__PROBLEM__
Find the line in the entries below that contains "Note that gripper". Repeat it exactly, and every line after it through the line that contains "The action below".

[Start of section]

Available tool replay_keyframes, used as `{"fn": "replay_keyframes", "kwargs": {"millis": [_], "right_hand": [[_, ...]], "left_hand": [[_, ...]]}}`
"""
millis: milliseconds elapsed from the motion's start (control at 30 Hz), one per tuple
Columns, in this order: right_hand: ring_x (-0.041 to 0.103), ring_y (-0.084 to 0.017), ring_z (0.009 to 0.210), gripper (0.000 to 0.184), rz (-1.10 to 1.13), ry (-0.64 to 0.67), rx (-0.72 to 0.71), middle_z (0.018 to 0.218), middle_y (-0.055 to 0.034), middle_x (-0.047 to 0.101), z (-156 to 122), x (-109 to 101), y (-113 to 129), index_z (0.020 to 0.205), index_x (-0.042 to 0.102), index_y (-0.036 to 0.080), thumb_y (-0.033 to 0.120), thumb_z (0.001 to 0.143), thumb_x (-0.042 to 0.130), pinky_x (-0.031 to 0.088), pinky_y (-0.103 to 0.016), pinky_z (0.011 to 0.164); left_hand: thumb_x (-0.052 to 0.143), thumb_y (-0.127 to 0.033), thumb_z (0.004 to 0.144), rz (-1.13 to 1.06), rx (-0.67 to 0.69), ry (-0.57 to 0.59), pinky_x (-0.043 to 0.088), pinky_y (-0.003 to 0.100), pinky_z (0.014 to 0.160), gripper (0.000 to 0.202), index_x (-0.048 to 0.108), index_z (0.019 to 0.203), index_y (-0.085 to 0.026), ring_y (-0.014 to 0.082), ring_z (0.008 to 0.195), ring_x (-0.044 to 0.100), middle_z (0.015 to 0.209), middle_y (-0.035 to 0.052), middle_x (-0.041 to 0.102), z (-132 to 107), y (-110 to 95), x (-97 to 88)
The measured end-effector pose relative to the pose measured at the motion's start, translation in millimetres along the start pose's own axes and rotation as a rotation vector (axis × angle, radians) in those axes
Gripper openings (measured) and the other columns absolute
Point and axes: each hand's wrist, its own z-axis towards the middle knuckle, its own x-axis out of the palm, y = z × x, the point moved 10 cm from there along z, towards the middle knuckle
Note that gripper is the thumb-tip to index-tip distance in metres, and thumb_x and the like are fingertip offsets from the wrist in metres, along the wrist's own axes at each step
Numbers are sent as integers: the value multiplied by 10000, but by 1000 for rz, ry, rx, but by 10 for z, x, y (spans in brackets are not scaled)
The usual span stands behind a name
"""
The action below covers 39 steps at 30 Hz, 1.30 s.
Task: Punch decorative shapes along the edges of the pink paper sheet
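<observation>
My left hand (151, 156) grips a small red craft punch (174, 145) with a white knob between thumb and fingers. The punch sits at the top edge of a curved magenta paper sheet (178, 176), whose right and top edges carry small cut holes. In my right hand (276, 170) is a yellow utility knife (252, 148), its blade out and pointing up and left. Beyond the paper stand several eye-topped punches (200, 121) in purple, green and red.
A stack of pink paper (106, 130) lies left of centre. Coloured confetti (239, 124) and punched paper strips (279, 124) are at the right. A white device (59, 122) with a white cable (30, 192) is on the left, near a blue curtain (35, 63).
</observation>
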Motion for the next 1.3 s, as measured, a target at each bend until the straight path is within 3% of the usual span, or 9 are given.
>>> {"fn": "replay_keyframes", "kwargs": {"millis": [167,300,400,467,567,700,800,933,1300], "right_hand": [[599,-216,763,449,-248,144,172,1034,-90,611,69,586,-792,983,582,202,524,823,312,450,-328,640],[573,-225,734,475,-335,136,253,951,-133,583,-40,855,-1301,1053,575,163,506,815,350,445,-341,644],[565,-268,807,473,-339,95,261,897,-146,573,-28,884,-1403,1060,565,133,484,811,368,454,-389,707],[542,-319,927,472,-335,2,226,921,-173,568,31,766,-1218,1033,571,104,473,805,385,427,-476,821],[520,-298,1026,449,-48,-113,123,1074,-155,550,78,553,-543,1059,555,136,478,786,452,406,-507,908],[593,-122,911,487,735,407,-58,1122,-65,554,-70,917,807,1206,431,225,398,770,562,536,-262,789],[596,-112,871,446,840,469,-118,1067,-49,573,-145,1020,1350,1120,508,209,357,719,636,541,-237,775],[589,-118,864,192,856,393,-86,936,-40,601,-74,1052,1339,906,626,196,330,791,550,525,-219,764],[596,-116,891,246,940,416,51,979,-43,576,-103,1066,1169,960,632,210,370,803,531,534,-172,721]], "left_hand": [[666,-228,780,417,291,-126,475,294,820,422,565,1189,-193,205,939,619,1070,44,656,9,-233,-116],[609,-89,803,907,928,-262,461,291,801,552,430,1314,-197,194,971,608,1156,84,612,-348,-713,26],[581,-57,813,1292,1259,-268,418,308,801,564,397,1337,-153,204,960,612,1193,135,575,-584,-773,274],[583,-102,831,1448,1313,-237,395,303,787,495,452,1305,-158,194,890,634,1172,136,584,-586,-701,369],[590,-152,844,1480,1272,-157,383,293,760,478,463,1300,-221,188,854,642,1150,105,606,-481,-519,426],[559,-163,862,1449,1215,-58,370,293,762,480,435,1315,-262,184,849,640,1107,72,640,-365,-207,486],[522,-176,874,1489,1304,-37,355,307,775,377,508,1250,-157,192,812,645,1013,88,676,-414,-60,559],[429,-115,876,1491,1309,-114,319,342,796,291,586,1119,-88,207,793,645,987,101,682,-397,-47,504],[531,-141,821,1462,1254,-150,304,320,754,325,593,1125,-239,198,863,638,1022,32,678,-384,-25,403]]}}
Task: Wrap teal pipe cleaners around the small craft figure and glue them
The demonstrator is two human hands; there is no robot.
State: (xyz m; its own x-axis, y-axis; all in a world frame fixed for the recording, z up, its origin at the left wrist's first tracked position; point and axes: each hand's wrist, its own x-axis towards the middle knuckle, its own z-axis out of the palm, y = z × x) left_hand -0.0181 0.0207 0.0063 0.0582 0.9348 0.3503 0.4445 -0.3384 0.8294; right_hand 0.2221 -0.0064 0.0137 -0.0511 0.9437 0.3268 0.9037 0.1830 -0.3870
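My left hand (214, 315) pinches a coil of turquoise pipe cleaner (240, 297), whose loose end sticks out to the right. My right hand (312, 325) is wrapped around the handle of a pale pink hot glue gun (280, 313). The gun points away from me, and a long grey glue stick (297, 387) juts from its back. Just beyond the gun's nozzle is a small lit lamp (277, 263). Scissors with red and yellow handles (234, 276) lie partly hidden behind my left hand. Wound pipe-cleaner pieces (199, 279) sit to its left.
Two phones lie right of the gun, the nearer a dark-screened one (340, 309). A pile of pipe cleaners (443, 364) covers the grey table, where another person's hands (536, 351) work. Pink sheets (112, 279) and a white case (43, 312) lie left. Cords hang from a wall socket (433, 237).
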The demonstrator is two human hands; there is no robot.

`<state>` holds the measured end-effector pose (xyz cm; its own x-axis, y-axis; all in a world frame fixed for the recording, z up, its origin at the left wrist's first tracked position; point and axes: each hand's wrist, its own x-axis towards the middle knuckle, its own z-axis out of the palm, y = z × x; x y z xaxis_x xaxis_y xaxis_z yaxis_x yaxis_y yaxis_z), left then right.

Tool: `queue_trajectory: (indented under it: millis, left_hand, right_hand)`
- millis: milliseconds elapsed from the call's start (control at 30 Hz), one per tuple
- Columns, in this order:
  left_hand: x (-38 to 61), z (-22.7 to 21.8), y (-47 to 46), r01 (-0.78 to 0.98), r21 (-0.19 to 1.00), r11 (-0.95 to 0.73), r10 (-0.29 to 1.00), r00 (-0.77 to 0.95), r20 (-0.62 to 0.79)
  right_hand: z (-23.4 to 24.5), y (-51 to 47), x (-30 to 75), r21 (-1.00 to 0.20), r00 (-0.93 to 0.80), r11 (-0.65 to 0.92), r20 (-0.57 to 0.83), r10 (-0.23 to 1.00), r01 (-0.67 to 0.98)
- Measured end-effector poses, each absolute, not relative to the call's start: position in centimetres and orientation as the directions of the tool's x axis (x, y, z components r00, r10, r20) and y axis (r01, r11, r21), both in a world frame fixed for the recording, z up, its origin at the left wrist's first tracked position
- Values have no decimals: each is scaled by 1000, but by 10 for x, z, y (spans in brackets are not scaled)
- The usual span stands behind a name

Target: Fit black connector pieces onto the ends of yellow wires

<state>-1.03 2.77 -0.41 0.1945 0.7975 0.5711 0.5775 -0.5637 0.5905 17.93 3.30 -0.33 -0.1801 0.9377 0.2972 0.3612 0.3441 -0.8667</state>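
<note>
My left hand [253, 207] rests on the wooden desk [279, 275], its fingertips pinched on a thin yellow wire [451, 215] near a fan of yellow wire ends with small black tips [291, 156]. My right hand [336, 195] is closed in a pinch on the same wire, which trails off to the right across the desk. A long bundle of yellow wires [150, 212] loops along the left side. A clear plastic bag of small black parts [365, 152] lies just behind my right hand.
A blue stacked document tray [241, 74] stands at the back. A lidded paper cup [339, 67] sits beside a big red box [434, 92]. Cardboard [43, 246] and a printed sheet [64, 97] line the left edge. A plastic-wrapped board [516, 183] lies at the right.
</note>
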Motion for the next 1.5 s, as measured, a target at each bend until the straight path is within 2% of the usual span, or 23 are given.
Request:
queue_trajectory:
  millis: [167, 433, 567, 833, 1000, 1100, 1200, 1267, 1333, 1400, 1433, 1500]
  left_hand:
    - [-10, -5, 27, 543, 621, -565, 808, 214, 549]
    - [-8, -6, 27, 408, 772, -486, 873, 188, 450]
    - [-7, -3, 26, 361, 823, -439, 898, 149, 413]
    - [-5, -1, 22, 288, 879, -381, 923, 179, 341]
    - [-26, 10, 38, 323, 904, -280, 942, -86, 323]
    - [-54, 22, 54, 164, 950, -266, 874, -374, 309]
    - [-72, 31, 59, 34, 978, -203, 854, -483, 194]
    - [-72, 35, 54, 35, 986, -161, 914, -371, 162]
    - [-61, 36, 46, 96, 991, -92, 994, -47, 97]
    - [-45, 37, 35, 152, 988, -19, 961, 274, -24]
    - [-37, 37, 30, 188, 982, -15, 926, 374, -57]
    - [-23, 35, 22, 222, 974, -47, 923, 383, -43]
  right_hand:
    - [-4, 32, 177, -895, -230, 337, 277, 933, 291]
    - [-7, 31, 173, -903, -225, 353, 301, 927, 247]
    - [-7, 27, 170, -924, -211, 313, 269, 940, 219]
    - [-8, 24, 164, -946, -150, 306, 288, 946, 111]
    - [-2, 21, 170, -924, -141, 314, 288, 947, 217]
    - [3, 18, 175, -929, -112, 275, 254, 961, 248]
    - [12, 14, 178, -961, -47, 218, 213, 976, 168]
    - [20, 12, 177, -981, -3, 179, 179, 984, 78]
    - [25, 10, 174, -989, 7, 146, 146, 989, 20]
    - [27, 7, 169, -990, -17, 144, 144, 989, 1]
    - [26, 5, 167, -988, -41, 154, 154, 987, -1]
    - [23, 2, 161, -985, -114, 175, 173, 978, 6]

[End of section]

__COMPLETED EXERCISE__
Note that gripper is the thumb-tip to index-tip distance in metres, and thumb_x and the like are fingertip offsets from the wrist in metres, along the wrist's own axes at each step
Numbers are sent as integers: the value multiplied by 10000, but by 1000 for rz, ry, rx, but by 10 for z, x, y (spans in brackets are not scaled)
The usual span stands behind a name
"""
The action below covers 39 steps at 30 Hz, 1.30 s.

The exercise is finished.